▸ **HOW TO COMPLETE THIS TASK**:
For this exercise, retype all the data exactly and exclude every image.
[Start of section]
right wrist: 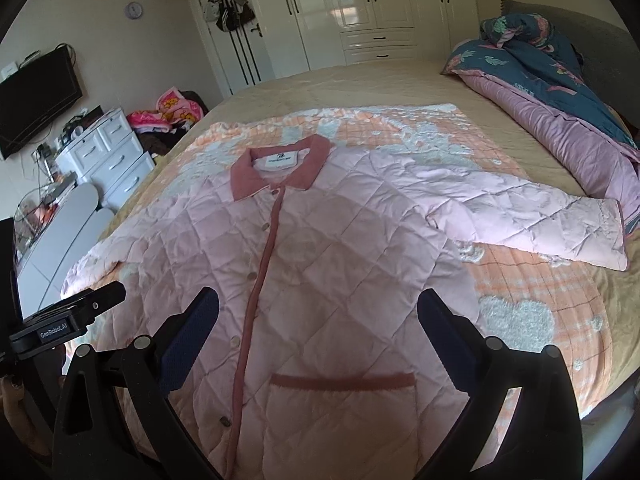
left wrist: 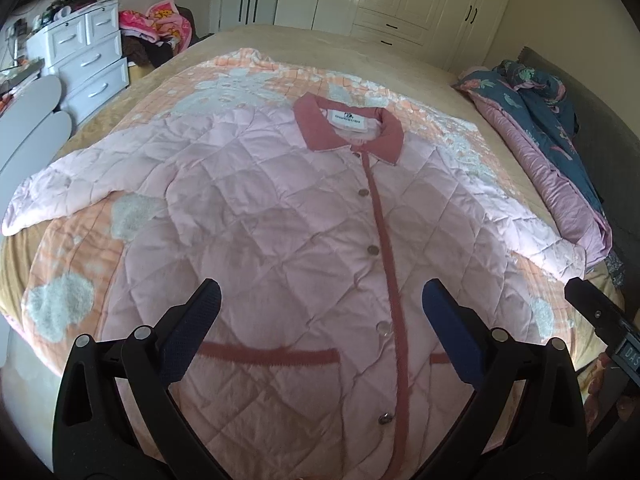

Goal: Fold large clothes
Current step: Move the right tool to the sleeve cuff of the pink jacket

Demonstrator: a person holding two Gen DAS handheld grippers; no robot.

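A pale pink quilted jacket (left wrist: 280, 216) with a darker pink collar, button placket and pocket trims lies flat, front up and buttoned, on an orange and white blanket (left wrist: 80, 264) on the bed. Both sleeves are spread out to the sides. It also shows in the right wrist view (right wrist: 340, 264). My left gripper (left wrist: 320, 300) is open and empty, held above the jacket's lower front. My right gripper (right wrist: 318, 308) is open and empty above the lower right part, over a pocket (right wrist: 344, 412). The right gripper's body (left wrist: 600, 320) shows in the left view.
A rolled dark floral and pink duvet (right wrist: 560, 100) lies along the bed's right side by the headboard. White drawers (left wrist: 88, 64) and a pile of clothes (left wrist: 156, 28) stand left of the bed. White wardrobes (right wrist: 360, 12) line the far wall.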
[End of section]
▸ **FINISHED EXERCISE**:
right wrist: 
left wrist: 

Goal: Fold large clothes
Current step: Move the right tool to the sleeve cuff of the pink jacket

Demonstrator: a person holding two Gen DAS handheld grippers; no robot.

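A pale pink quilted jacket (left wrist: 280, 216) with a darker pink collar, button placket and pocket trims lies flat, front up and buttoned, on an orange and white blanket (left wrist: 80, 264) on the bed. Both sleeves are spread out to the sides. It also shows in the right wrist view (right wrist: 340, 264). My left gripper (left wrist: 320, 300) is open and empty, held above the jacket's lower front. My right gripper (right wrist: 318, 308) is open and empty above the lower right part, over a pocket (right wrist: 344, 412). The right gripper's body (left wrist: 600, 320) shows in the left view.
A rolled dark floral and pink duvet (right wrist: 560, 100) lies along the bed's right side by the headboard. White drawers (left wrist: 88, 64) and a pile of clothes (left wrist: 156, 28) stand left of the bed. White wardrobes (right wrist: 360, 12) line the far wall.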

For this exercise, nothing further remains.